In scheduling Citizens United v. Federal Election Commission for re-argument in September, Chief Justice Roberts appeared to be setting the stage for an overhaul of the law governing campaign spending by corporations.

The case involves a polemical documentary about Hillary Rodham Clinton that the F.E.C. said was an “electioneering communication” that could not be broadcast during the Democratic primaries this year because a corporation had financed it.

The Supreme Court could have ruled in favor of the group that made the film on a variety of narrow grounds. Instead, it asked for fresh briefing on the validity of laws limiting corporate campaign spending.

In two of the term’s most important cases, Justice Kennedy was the on-off switch in determining the meaning of the Constitution’s due process clause.

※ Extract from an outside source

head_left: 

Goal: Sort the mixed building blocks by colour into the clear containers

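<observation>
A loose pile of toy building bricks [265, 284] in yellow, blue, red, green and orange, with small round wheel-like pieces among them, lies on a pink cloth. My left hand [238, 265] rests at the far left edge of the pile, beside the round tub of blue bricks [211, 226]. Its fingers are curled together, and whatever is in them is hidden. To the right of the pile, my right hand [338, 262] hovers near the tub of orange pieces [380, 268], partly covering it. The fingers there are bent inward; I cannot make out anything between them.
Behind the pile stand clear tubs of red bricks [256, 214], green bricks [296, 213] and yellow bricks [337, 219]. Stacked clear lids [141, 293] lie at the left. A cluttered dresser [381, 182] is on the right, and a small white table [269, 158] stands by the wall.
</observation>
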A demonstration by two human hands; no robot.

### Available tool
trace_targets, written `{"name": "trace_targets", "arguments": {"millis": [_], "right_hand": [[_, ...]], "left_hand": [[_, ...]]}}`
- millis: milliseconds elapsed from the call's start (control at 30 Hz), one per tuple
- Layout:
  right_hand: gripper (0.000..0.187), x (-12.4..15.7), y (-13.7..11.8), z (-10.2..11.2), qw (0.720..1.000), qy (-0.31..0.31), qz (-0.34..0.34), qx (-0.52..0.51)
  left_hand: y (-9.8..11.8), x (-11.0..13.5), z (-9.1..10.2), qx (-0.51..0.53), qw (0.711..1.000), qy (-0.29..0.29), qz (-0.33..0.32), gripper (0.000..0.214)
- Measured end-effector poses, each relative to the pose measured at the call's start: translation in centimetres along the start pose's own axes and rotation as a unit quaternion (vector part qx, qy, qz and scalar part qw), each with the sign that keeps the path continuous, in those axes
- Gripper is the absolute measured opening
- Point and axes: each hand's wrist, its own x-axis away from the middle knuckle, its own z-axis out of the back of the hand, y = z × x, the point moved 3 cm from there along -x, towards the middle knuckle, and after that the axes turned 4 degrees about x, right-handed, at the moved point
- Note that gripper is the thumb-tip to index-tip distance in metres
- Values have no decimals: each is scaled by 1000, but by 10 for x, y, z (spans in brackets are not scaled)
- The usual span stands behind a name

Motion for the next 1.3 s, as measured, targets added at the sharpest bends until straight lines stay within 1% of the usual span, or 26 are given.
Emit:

In District Attorney’s Office v. Osborne, Justice Kennedy was not prepared to find that due process requires allowing inmates to have access to DNA evidence that might prove their innocence, and so there is no such right in the Constitution.

In the Caperton decision, he said litigants’ due process rights required a state supreme court justice to step aside from a case involving an important supporter, and now that has become a constitutional principle.

The court’s liberals would have interpreted the due process clause to require both kinds of rights, the court’s conservatives neither. The Constitution, it turns out, means what Justice Kennedy says it means.